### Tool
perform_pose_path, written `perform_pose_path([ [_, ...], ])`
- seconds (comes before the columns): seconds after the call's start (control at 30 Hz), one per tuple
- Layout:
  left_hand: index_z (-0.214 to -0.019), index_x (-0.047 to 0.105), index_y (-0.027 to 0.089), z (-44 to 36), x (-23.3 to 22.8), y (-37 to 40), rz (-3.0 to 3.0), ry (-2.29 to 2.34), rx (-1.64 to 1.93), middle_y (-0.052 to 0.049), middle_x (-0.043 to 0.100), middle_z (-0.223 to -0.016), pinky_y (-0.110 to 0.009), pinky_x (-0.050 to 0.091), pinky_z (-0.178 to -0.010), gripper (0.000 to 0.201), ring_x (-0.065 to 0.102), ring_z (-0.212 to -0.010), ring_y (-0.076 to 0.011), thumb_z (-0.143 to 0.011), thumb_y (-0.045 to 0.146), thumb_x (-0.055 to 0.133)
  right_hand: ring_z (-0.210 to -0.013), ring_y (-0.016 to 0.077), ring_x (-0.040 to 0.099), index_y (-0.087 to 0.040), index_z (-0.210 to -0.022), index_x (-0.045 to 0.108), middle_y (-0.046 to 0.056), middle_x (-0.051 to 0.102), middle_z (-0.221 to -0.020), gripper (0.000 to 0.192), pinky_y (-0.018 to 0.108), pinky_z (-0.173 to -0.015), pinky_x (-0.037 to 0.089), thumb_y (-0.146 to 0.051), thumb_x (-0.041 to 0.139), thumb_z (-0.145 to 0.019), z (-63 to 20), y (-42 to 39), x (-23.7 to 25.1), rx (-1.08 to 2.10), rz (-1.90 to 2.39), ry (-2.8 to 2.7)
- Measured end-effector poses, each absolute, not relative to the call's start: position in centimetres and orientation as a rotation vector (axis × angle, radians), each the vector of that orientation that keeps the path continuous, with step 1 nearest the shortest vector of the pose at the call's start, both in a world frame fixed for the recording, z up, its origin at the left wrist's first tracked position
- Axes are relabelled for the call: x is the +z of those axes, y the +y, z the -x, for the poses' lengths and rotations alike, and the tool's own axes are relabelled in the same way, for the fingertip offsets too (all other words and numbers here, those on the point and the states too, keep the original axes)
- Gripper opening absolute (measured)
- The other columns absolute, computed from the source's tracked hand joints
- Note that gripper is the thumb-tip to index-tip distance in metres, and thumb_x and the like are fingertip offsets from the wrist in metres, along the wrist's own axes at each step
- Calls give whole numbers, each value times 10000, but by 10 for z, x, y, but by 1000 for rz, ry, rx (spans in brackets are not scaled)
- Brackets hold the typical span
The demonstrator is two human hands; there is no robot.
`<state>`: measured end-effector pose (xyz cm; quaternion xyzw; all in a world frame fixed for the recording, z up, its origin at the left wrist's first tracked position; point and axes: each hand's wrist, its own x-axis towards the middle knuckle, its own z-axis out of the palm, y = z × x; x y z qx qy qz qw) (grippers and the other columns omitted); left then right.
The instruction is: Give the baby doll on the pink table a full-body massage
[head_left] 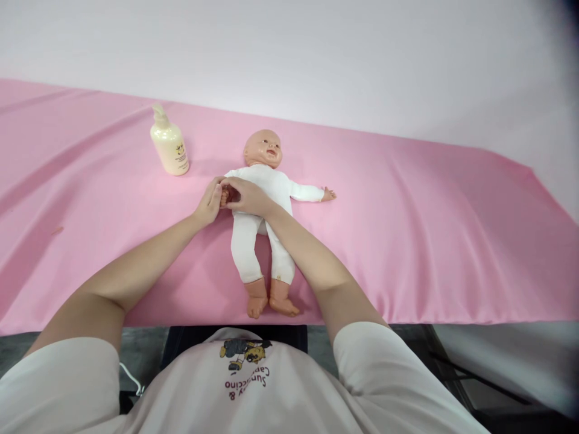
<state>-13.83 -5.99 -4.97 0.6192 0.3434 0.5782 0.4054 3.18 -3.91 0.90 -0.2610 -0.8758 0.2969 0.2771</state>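
Observation:
A baby doll (pixel 263 190) with a soft white body and plastic head, hands and feet lies on its back, its head away from me. My left hand (pixel 209 202) is closed about the doll's small hand on the left side. From the right, my right hand (pixel 246 196) reaches over the doll's belly, thumb and fingers curved around that same hand and wrist. Part of the doll's hand shows between my two hands; my fingertips are partly hidden. The doll's other arm (pixel 307 192) stretches out to the right, untouched.
A cream pump bottle (pixel 170 142) stands upright at the back left of the doll. Pink cloth (pixel 407 241) with folds covers the table, its front edge close to my body. Behind the table rises a pale wall (pixel 316 60).

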Motion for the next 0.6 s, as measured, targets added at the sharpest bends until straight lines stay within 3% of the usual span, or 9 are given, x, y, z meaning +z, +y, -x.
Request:
perform_pose_path([
  [0.27,-1061,631,210,140,-47,-60,-1670,928,1464,-43,646,-777,-334,558,-677,634,625,-687,-166,-990,761,326,-1032,232,624,-185,-1170,641,88,706,-1163,358,376,-955,479,-297,652,-830,-32,-38,4,728,681,-2361],
  [0.37,-1232,587,224,142,-51,-58,-1702,950,1559,-94,695,-1019,-365,579,-859,622,690,-911,-194,-997,743,338,-991,221,624,-183,-1191,643,86,706,-1157,375,367,-935,485,-291,651,-831,-32,-36,0,682,646,-2329],
  [0.47,-1398,474,245,145,-55,-56,-1798,874,1564,-137,644,-1263,-422,550,-1010,652,673,-1130,-243,-980,740,398,-953,212,624,-181,-1237,632,89,704,-1152,410,360,-899,497,-296,641,-843,-32,-32,-4,670,639,-2230],
  [0.6,-1437,430,244,149,-63,-50,-1891,814,1494,-148,609,-1305,-450,531,-1050,752,649,-1204,-286,-888,724,614,-938,206,619,-166,-1231,636,92,705,-1124,400,365,-901,499,-307,641,-856,-33,-29,-5,686,669,-2183],
])
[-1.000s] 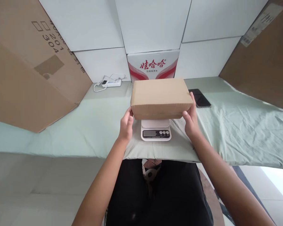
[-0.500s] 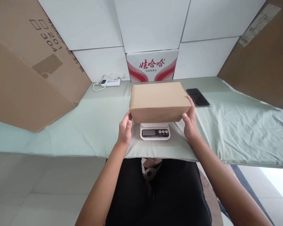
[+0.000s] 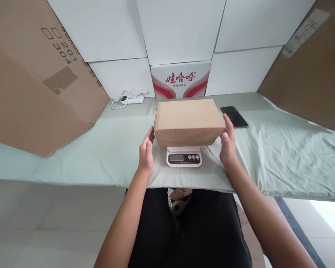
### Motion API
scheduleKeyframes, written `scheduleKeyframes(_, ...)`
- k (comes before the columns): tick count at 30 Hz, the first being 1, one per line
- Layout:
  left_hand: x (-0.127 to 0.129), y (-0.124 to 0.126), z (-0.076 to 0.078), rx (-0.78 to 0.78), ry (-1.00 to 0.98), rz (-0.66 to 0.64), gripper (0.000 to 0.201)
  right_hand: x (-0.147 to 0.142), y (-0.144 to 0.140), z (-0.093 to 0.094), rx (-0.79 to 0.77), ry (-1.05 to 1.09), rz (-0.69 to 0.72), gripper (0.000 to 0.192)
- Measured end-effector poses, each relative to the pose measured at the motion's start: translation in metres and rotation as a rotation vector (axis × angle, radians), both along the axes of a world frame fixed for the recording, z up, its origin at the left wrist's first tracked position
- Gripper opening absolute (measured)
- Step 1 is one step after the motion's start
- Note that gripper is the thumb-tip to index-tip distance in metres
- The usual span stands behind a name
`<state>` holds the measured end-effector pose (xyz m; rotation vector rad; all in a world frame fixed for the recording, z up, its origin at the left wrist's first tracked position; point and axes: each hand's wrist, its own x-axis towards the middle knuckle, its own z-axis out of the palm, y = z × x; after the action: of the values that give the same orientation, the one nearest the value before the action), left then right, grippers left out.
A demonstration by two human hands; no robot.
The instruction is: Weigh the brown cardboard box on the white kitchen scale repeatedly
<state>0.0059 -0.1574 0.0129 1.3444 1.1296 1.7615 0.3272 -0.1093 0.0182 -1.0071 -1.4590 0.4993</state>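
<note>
Loosely curving the left hand (image 3: 146, 152), partly open and gripping nothing firmly, beside the near-left corner of the small brown carton (image 3: 188, 115). Likewise curving the right hand (image 3: 227, 144), partly open, with thumb standing clear of the cardboard, beside the near-right corner. Not showing clearly, at either set of fingertips, contact or a slight gap. Finding the carton directly between the hands, with its long axis running crosswise from one to the other and neither hand clearly nearer. Seeing it apparently resting on the white scale (image 3: 184, 164) and overhanging on both sides. Farther out, seeing a dark phone (image 3: 235, 117) lying on the green cloth (image 3: 106, 149) past the right fingers, and a white-and-red box (image 3: 181, 80) standing behind the carton.
</note>
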Motion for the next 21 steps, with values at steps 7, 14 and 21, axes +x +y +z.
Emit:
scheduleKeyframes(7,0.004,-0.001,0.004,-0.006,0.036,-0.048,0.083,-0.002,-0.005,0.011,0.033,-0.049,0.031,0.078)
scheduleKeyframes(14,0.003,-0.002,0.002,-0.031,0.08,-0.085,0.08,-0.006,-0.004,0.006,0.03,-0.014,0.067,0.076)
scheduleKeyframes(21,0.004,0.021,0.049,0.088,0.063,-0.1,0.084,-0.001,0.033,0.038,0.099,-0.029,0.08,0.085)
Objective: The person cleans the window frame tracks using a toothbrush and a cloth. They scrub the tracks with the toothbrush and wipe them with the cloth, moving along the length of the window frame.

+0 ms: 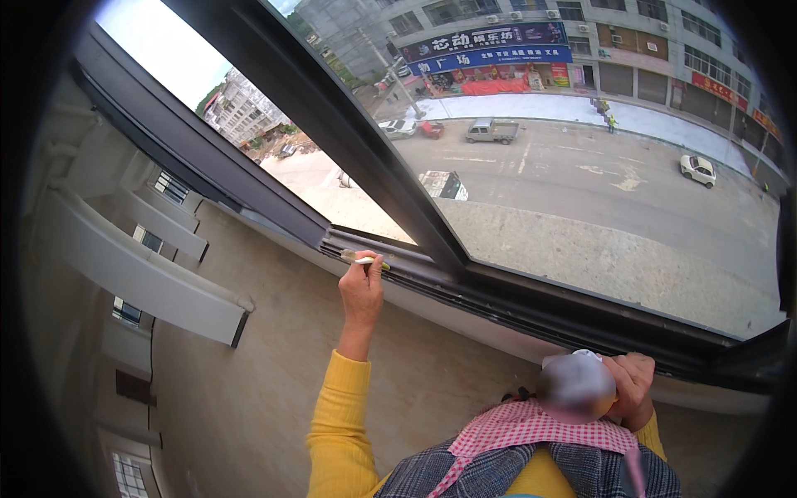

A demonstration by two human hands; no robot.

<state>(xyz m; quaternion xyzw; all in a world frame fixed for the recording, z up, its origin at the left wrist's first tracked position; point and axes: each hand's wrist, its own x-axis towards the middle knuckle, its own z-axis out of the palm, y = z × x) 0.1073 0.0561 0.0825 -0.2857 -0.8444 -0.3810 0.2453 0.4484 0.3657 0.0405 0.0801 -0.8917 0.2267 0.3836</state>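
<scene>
My left hand (362, 286) is closed on a small brush (368, 261) with a pale handle, partly yellow-green. Its bristle end points left, just above the bottom track (398, 256) of a dark metal sliding window frame, near the corner with the upright jamb. At the lower right, my right hand (634, 380) lies bent against the window's lower frame edge. A blurred round patch beside it covers part of the view, so whether it grips something is unclear. Both arms are in yellow knitted sleeves. A pink checked apron (542, 426) covers my chest.
A dark upright window stile (348, 118) stands between the bare opening and the glass pane. Outside lie a concrete ledge (579, 255) and a street with vehicles and people. Indoors, a bare floor (261, 386), pale ceiling beams (137, 255) and small windows are on the left.
</scene>
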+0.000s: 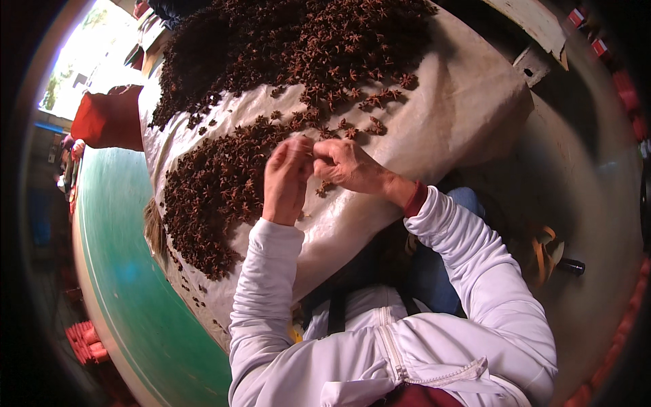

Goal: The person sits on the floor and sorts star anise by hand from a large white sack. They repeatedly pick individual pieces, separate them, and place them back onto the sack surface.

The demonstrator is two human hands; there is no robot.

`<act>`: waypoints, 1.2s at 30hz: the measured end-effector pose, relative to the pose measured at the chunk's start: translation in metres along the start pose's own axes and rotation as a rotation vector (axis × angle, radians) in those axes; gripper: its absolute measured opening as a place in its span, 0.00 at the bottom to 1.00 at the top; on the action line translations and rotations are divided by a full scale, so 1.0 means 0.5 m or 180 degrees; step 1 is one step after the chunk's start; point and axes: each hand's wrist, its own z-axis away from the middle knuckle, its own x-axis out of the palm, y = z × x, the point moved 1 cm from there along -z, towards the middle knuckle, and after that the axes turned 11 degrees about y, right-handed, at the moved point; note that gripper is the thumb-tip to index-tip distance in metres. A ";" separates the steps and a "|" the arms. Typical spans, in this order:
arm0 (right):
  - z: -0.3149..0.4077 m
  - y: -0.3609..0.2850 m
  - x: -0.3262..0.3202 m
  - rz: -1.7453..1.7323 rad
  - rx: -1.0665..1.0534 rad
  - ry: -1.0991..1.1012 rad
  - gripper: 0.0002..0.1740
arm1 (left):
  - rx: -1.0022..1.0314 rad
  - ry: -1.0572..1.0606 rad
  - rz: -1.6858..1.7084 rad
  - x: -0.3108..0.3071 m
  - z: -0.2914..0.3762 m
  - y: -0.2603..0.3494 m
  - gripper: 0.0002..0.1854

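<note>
My left hand point(286, 178) and my right hand point(351, 167) meet above a pale plastic sheet point(351, 216), with the fingers curled inward and the fingertips close together. Motion blurs the left fingers, and whatever may lie between the fingertips is hidden. Under and left of my left hand spreads a smaller heap of dried star anise point(213, 198). A larger heap of star anise point(325, 40) covers the far part of the sheet. Loose pods lie between the heaps, and one star anise pod point(323, 189) rests just below my right hand.
Left of the sheet runs a green floor point(132, 244), with a red sack point(109, 118) near the far left edge. A broom-like bundle of bristles point(153, 226) touches the sheet's left side. Orange strapping point(541, 254) and a black cylindrical object point(571, 266) lie at right.
</note>
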 end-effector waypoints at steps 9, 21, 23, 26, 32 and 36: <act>-0.022 0.048 -0.031 0.1003 -0.1153 0.0333 0.10 | 0.2751 0.0381 -0.3649 -0.084 -0.083 0.049 0.11; -0.066 0.099 -0.063 0.0499 -0.0728 0.0710 0.09 | 0.1781 -0.0511 -0.3532 0.046 -0.098 -0.019 0.09; -0.063 0.088 -0.060 0.0358 -0.0563 0.0954 0.08 | 0.1472 -0.0420 -0.3578 0.058 -0.093 -0.009 0.07; -0.065 0.088 -0.062 0.0530 -0.0596 0.1458 0.08 | 0.1674 -0.1078 -0.3538 0.082 -0.053 0.013 0.06; -0.073 0.110 -0.073 0.1374 -0.0831 0.1429 0.12 | 0.1142 -0.2761 -0.3402 0.060 0.053 0.021 0.06; -0.059 0.114 -0.037 0.1106 -0.1144 0.0457 0.12 | 0.2547 -0.0612 -0.3964 0.021 -0.018 -0.012 0.09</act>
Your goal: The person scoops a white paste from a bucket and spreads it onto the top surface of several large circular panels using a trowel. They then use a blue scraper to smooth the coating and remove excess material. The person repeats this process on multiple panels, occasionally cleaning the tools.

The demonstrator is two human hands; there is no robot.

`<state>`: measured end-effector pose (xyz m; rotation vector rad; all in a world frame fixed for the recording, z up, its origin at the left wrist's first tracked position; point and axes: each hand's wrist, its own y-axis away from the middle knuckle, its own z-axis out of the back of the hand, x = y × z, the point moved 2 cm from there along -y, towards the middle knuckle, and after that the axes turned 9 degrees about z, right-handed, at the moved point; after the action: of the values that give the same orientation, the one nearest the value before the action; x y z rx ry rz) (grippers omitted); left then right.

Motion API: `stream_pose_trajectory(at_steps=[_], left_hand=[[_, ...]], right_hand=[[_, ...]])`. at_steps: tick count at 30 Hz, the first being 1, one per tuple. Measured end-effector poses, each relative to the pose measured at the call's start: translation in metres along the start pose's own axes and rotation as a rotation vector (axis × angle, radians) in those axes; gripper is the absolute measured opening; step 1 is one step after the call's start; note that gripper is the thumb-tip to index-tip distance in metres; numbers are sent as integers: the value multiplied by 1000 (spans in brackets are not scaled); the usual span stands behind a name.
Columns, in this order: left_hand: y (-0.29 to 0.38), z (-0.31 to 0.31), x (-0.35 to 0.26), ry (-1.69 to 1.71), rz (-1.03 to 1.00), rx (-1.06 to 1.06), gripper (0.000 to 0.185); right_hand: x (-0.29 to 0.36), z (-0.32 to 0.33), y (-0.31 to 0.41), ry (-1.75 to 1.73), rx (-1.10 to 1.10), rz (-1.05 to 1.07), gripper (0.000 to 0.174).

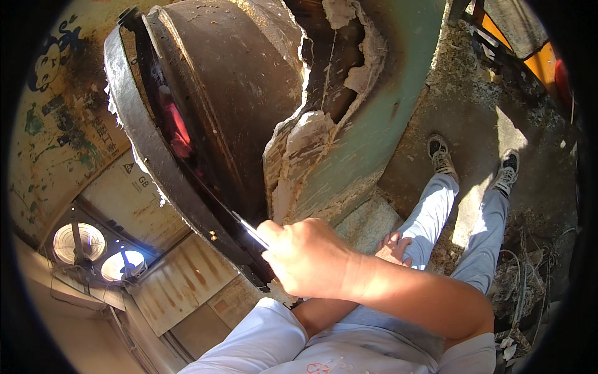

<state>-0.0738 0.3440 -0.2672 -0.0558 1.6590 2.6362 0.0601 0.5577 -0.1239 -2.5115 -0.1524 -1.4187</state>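
My right hand [303, 257] is closed around a thin metal tool [247, 229], perhaps a rod or blade. The tool's tip points up and left, at the dark gap beside a curved dark metal band [154, 173]; whether it touches is unclear. Beyond the band stands a large round rusty metal drum [229, 84], with something red [177, 128] showing in the gap. A jagged, broken pale crust [308, 135] lies between the drum and a green curved shell [364, 154]. My left hand [395, 248] rests on my trouser leg with its fingers spread, partly hidden behind my right forearm.
Two round lamps or fans [79, 243] are at the lower left, beside stained panels [187, 276]. A painted, worn metal surface [60, 121] rises at the left. Wires and debris [523, 280] lie on the floor at the right. Orange metal parts [542, 65] show at the upper right.
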Motion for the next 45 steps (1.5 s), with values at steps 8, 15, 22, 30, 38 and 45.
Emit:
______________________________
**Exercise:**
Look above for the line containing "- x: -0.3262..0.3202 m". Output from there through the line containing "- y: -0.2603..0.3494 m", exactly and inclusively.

**Answer for the task:**
  - x: -0.3262..0.3202 m
  - rz: -1.7453..1.7323 rad
  - rx: -1.0665..1.0534 rad
  - ry: -1.0991..1.1012 rad
  - gripper: 0.0002..0.1740
arm1 (left):
  - rx: -1.0022..1.0314 rad
  - ry: -1.0572..1.0606 rad
  - rz: -1.6858..1.7084 rad
  - x: -0.3108..0.3071 m
  - z: -0.2914..0.3762 m
  - y: -0.2603..0.3494 m

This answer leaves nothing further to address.